_SUPPLIED INFORMATION_:
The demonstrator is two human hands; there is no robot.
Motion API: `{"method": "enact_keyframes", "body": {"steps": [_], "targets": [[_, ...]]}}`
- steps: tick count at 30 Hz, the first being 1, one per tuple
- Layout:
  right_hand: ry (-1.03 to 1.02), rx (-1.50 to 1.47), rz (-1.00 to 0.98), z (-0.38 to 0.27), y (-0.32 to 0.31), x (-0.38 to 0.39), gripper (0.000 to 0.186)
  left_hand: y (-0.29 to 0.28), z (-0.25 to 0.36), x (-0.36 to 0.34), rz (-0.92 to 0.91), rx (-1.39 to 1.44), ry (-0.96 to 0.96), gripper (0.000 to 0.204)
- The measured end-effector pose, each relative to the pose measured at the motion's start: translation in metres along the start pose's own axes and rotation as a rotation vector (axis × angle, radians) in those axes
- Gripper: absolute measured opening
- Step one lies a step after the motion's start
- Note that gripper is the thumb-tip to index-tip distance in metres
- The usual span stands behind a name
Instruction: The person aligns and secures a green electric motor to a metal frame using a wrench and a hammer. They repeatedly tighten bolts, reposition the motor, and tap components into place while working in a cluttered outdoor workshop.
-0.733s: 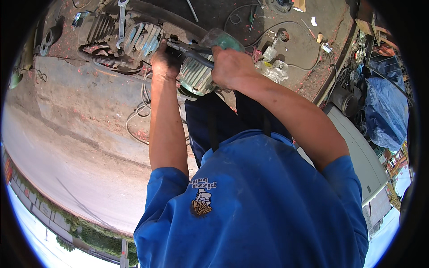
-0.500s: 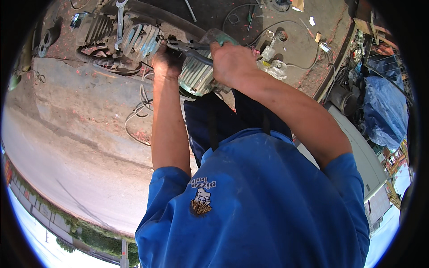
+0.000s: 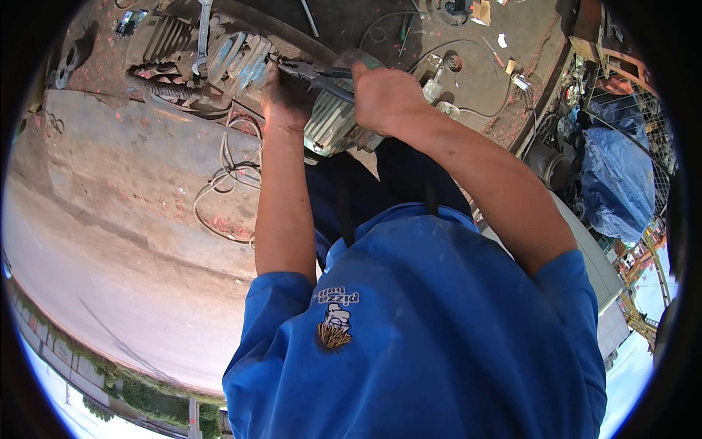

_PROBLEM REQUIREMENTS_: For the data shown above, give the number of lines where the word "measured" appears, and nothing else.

_ANSWER SECTION_: 2